During what was the 2017 Easter weekend for most of the world, North Koreans celebrated the “Day of the Sun”. It was the 105th birthday of the country’s late founding leader and “eternal president” Kim Il-sung (1912-1994). The Conversation

Thousands of soldiers, military vehicles and, most notably, various ballistic missiles were paraded for the inspection of current supreme leader Kim Jong-Un (Kim Il-sung’s grandson).

But it wasn’t the parade that signalled North Korea’s belligerence; numerous other countries hold military parades to mark some significant occasion or another.

Instead, what was clearly aggressive was the presentation of a mock-up video of the country’s ballistic missiles destroying an American city during a national musical performance.

This video is the most visceral expression yet of Pyongyang’s intentions. Its telecast was likely timed to coincide with the expected arrival of the US Navy’s aircraft carrier, the USS Carl Vinson, and its accompanying fleet of warships in Korean waters.

Inching closer

On April 8, US President Donald Trump and other American officials told the media that the Carl Vinson had been ordered to make its way towards the Korean peninsula. The likely plan was to demonstrate American resolve in managing the crisis that North Korea’s nuclear weapons program has created.

Subsequent revelations that the warship was actually heading south for exercises with the Australian Navy at the time showed a series of blunders in internal communication. But the fact that the Carl Vinson has arrived off Korean waters two weeks later does not change the prospect of a military conflict between North Korea and the United States.

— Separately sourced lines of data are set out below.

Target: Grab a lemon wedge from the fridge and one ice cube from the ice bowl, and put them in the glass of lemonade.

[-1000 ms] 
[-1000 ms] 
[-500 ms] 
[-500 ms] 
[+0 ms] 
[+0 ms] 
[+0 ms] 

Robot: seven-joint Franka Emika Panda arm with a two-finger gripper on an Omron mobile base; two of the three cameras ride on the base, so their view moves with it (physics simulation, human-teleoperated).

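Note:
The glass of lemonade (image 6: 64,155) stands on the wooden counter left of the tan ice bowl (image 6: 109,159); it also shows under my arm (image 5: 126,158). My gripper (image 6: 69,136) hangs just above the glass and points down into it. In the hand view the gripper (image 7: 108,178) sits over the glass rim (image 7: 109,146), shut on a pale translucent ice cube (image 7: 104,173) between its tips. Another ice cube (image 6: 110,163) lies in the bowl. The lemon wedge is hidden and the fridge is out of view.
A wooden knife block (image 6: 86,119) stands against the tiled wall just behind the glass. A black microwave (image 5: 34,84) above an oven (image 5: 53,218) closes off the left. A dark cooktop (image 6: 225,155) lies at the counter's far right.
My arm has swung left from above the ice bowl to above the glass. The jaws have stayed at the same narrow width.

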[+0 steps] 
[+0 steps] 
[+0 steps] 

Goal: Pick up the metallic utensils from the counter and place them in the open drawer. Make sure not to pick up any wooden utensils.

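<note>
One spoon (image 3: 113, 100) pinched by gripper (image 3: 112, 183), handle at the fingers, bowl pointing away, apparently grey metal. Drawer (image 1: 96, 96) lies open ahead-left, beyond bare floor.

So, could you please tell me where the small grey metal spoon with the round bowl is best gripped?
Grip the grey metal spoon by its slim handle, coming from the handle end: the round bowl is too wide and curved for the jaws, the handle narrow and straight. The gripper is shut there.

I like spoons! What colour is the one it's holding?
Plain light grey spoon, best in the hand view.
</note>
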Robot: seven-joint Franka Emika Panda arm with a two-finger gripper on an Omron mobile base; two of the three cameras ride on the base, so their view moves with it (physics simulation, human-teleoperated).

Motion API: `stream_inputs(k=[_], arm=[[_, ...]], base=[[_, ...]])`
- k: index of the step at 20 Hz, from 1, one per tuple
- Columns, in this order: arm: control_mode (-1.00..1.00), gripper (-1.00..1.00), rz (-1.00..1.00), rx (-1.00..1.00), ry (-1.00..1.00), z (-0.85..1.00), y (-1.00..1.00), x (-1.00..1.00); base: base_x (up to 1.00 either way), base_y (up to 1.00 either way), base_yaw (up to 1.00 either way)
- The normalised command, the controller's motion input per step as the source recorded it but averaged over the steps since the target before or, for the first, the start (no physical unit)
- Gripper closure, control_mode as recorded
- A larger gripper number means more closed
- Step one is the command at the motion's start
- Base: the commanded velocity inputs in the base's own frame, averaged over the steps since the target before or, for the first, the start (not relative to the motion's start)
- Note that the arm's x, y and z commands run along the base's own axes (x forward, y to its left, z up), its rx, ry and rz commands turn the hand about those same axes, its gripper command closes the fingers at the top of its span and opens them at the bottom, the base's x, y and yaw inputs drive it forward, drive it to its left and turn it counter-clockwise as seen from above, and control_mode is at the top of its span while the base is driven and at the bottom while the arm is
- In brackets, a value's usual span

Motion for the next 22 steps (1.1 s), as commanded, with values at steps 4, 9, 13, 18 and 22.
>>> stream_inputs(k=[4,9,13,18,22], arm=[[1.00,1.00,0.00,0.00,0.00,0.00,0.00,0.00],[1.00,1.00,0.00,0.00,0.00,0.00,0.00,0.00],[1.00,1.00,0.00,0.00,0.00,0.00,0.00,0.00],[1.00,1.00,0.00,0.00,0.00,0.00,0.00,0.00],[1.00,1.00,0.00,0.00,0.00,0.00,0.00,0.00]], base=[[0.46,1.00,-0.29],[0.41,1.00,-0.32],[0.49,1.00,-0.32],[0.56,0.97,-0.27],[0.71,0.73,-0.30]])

The key question is whether North Korea does have nuclear weapons that it can readily use against the United States and its regional allies, South Korea and Japan. It’s still unlikely North Korea has the current capability to launch a nuclear-tipped intercontinental ballistic missile that can destroy an American city.

North Korea’s scientists have yet to master the technology to build missiles that can traverse this distance and to construct warheads that can survive re-entry into the Earth’s atmosphere after space flight.

But years of testing has allowed North Korea to inch closer to getting right the extremely demanding science of building and launching viable intercontinental nuclear weapons. And this is why the United States is against further testing, to the point that the Trump administration seems serious about justifying pre-emptive strikes on the basis of further nuclear and missile tests.

What is of immediate concern is that previous tests have led to North Korea being able to achieve the relatively easier requirements of building workable medium-range ballistic missiles, with small enough warheads, to strike American bases in South Korea and Japan. These have about 80,000 US military personnel in total.

Approaching catastrophe

North Korea may already have as many 20 nuclear warheads that are small enough to be carried on its Nodong (or Rodong-1) medium-range missiles that can reach these bases. And the Trump administration seems to not want to risk the lives of American soldiers by assuming that North Korea doesn’t already have this nuclear capability.

The cost of that mistake would be the lives of not just 80,000 American military personnel but also countless South Korean and Japanese lives as well. In fact, a North Korean nuclear attack, which will likely develop into war, can be expected to create a humanitarian, environmental and economic catastrophe that will set back the international community.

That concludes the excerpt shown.